CHARLOTTE, N.C. – Carrie Ryan seems an unlikely chronicler of the undead.

A debutante from Greenville, S.C., she swore off horror movies as a child after being traumatized by “Poltergeist.” Her goal, for years, was to write chick lit.

Instead, her debut novel last year was “The Forest of Hands and Teeth,” a young-adult book set in a future where a zombie plague has destroyed modern civilization.

Not exactly a 20-something romantic comedy.

The critically acclaimed novel just cracked The New York Times best-seller list for children’s paperbacks. Last week, her equally creepy sequel, a dark romance called “The Dead-Tossed Waves,” hit stores. Ryan, a rising star in the world of young-adult literature, is embarking on a nationwide publicity tour. The campaign includes stickers with this line: “Eat. Prey. Love.”

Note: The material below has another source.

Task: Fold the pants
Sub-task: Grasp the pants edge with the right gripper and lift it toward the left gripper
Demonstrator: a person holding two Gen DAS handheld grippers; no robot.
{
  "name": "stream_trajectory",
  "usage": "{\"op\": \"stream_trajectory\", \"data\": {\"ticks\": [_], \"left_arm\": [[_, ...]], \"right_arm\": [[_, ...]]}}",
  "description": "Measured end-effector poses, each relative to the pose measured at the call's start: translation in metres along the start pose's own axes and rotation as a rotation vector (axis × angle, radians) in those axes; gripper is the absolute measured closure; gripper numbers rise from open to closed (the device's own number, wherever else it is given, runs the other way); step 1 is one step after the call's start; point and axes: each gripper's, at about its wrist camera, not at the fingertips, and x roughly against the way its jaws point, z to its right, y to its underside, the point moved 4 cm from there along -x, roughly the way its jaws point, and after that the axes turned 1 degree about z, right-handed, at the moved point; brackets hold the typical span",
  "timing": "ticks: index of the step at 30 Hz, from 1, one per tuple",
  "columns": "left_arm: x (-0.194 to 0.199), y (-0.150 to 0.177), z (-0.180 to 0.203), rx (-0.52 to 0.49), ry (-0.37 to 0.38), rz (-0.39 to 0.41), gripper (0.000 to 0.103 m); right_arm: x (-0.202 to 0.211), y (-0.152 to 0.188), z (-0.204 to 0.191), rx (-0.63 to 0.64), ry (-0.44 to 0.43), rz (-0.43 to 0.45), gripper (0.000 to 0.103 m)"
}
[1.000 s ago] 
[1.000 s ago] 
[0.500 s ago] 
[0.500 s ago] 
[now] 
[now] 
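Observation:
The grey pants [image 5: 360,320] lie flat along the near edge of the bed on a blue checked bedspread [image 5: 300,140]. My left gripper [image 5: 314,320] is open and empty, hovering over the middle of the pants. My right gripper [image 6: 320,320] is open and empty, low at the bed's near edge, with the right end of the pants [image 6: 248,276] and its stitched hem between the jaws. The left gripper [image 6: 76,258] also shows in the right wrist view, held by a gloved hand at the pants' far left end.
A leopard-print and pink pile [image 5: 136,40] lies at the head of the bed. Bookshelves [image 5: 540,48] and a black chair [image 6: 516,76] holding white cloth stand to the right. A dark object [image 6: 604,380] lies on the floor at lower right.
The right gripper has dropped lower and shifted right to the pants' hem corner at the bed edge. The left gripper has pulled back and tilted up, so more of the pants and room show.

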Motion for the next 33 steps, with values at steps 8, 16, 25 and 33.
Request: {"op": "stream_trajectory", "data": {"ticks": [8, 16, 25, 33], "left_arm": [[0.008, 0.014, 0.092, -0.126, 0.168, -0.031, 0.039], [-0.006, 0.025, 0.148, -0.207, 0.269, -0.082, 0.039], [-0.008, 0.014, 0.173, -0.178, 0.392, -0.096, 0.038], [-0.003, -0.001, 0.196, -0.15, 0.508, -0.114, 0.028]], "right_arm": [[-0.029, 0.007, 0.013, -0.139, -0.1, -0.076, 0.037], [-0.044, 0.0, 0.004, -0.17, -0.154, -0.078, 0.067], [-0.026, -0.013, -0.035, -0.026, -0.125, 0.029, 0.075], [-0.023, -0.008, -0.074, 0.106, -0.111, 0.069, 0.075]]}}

How’d she go from chick lit to zombies? The answer involves law school, George Romero, and, like so many good stories, true love.

It began soon after Ryan, 32, graduated from Williams College in Massachusetts with an English degree. She wanted to write chick lit set in a big city. She had zero experience with big cities, however.

So she decided, in what she calls “my grand plan,” to go to law school. Her logic? With a law degree, she could work in a glamorous city, gleaning material. She enrolled at Duke University, where she met J.P. Davis, a fellow law student from Chapin, S.C., who shared her passion for fiction writing.

Somehow, probably because she was in love, she let Davis talk her into watching “Dawn of the Dead,” the 2004 remake of George Romero’s classic zombie movie.

When it was over, she realized she had enjoyed herself.

the time she and Davis got their law degrees and moved to Charlotte, Davis had read her “The Zombie Survival Guide.” She was hooked.

“What I find fascinating,” she says, “is not necessarily the zombies, but the surviving.”

In Charlotte, the couple worked as lawyers by day. In the evenings, she wrote chick lit and Davis worked on his short stories. They talked about zombies. On walks, they’d imagine a world decimated by the undead.

Then, one evening in 2006, Ryan was leaving her office in the Bank of America building, contemplating an article she’d read on the overfishing of tuna.

How strange, she thought, to imagine a future where something as common as canned tuna was unknown. What other parts of our civilization, she wondered, might be forgotten in a future world?

Suddenly, she had an idea — a story about a world nearly destroyed by a zombie plague, a place where people have lived so long in their fenced-in village, sealed off from the zombie-filled forest, that they’ve collectively forgotten about the world’s oceans.

She pulled out her Blackberry and e-mailed herself a single sentence: My mother used to tell me about the ocean.

After working for a couple of evenings, she told Davis she was writing about zombies. I hope you don’t mind, she told him, but I’m using your world.

Ryan’s sentence about the ocean became the first line of her book.

In 2007, she sold “The Forest of Hands and Teeth.” Her agent had sent the book out on a Friday. On Monday, she had a six-figure offer from Delacorte Press for a two-book deal.

In late 2008, she quit her job.

Today, instead of working in trusts and estates, Ryan writes at her computer near the fireplace in her home. She wears sock-monkey slippers and rainbow fingerless gloves that keep her wrists from aching as she types.

On a good day, the weather is rainy gray, and she’s asking herself one of her favorite questions: What’s the worst thing that could happen?

When you’re writing about a zombie-ridden post-apocalyptic world, it’s an excellent question to ask.

Recently, Ryan sent the third and final book in her series to her editor. It’s scheduled for publication next year.

Her apocalyptic vision was well timed. Teen readers are eating up end-of-the-world dystopian novels.

Ryan never uses the word “zombie.” In her first book, the undead are called the Unconsecrated. In the second, set years after the first, the townspeople call them Mudo, the word for mute in the Caribbean language of Papiamento.

But they’re definitely zombies. They moan and seek human flesh. With one bite, they turn the living into the undead.

In the world Ryan creates, they’ve been around so long they’re viewed as a part of life, unfortunate but inevitable.

Ryan and Davis have been engaged two years now. They plan to marry in April.

In addition to practicing law with James, McElroy & Diehl, Davis has published several short stories. He also serves as Ryan’s first reader. “He’s so good at seeing what the story needs,” she says. “He’s honest, but in a kind way.”

The undead remain a part of their relationship. You can imagine dinner conversations in the Ryan/Davis house: How could you quarantine a continent? If zombies attack, where would you flee for safety?

The practical among us might point out that Ryan wasted a good bit of money on a law degree.

She doesn’t see it that way. Because if she hadn’t gone to law school, she wouldn’t have met Davis. She wouldn’t have discovered zombies. She’d have no book.

So of course she dedicated her first book to her fiance. The line seems cryptic — unless you know their story.

To J.P., it says, “for giving me the world.”